# Ipad



## Marti43

Will wordreference develop an app for the ipad?


----------



## mkellogg

The website looks fine in the iPad's browser, doesn't it?

Having said that, we might try to better cover the iPad in a future release of the app.


----------



## mojavejen

Hi Michael,

I just sent an email about this to you directly, but the Wordreference site does not look OK the iPad's browser. The words are almost always cut off. At least, this is true for the Arabic-Eng/Eng-Arabic dictionary.


----------



## mkellogg

I just made anther change for the mobile display.  I hope it doesn't break anything, and fixes this issue at the same time!


----------



## septeven

Hi. On my ipad, the forum looks like I've zoomed in several times, or the fonts be sized at 72 pixels.... Any thoughts ?


----------



## papillon10

I use the word reference app on my iPad, and I do have problems with the font size. My main concerns are:
- the screen size of the app was intended for an iPhone so the resolution is of a poor quality
- the keyboard of the app was again intended for an iPhone, so the use is not optimal. It would be a lot easier for users to have an iPad keyboard for the app.
- I tried posting on the forum, and found it very difficult with the huge font sizes. I had trouble viewing what I had typed previously. Consequently, positing took 4 minutes for a simple question.

Word reference has become indispensable to me; I use it everyday. If I could use it optimally on my iPad, I would be grateful. I am hoping there will be an iPad version of the app


----------



## Copyright

This is interesting ... I was using WordReference on the iPhone and didn't like either that standard or the mobile version. But on an iPad, the standard version is just great, especially in landscape mode. Resolution is beautiful, don't understand the "keyboard" problem you mention, and I can quickly zoom if it's necessary. 

If there's a problem it's that I can't copy and paste previous links -- the underlying code disappears. But I imagine that's the copy feature of the iPad, not WordReference.


----------



## mkellogg

papillon,  the app was intended for the iPhone and the iPod, so it isn't going to look very god on the iPad.  I suggest the regular webpage in Safari like Copyright uses.

The good news is that we should have an iPad app available in a month or so.


----------



## papillon10

I am very happy to hear that! Could it also have a copy and paste function?
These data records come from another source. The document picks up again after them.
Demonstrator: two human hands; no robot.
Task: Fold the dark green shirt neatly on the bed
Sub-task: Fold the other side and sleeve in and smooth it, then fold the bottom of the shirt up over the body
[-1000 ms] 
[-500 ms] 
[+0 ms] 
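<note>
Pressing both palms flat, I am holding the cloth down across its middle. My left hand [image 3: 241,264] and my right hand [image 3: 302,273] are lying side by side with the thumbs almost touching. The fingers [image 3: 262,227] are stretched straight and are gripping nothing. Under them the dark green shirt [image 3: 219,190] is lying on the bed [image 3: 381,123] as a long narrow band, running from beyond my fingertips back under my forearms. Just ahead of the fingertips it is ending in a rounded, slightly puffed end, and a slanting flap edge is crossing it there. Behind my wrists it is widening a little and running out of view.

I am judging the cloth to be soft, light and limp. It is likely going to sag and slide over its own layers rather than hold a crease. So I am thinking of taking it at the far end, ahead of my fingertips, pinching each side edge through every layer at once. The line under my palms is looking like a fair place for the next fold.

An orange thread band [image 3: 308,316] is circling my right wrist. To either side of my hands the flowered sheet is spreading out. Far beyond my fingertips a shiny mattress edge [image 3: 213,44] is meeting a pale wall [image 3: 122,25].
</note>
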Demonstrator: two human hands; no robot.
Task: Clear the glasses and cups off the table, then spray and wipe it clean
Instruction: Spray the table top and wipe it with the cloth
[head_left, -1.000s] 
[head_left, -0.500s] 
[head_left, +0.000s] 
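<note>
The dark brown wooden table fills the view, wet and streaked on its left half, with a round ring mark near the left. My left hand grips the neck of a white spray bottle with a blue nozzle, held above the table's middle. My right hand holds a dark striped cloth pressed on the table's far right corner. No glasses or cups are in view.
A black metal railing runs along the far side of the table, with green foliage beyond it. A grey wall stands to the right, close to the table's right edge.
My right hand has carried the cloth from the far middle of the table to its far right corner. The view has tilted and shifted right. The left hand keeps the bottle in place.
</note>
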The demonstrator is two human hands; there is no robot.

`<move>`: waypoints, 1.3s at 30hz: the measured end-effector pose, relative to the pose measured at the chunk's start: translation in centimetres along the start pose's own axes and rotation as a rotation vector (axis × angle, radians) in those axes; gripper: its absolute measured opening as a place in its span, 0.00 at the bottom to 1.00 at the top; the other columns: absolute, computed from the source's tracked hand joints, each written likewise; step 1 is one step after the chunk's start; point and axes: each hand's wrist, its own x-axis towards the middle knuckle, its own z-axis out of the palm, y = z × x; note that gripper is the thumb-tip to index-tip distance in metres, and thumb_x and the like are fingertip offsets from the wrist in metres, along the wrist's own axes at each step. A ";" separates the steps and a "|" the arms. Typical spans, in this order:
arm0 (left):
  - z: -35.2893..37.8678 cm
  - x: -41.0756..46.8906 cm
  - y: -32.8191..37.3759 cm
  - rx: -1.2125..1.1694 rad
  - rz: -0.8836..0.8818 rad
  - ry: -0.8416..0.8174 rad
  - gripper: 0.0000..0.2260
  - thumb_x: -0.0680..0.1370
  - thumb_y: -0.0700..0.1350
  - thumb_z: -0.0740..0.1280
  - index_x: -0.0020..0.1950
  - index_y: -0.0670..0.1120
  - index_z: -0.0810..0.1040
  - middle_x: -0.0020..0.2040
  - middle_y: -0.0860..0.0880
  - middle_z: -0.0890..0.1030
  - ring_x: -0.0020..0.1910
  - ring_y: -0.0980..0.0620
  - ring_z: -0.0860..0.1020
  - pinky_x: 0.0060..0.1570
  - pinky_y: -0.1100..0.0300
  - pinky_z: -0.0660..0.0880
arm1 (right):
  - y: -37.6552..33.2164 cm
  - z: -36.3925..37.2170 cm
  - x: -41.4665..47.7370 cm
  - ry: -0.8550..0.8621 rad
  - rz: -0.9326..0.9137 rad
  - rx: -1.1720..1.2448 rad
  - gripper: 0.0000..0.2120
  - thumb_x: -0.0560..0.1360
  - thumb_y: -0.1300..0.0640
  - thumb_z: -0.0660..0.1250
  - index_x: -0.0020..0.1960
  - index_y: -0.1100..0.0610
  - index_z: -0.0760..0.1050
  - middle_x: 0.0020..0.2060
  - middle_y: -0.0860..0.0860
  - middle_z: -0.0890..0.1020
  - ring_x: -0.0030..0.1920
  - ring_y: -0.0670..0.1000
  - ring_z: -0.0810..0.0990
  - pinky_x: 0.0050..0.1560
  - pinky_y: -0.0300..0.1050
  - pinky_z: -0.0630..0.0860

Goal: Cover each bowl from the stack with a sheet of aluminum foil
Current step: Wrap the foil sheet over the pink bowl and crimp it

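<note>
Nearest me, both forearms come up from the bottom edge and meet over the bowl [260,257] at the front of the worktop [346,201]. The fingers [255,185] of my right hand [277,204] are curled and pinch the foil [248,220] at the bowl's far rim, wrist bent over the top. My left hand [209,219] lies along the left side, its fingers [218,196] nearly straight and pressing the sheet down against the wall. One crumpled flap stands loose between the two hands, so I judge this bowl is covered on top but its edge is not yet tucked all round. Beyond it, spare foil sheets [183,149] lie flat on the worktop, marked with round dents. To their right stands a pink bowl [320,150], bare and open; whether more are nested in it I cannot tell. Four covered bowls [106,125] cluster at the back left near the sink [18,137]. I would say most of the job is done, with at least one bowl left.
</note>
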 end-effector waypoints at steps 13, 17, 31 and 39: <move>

Currently I cannot copy text from forums or the definitions page, but it would be useful because I take notes of expressions and idioms I learn.
About the keyboard, I mean that I prefer the standard keyboard for the iPad, where the buttons don't enlarge when you click on the keys like it does on the iPhone.


----------



## jann

papillon10 said:


> Currently I cannot copy text from forums  or the definitions page


Do you mean to say that the normal built-in ipad cut & paste functionality doesn't work on the WR forums or in the dictionaries when you access the full site with your ipad Safari browser?


----------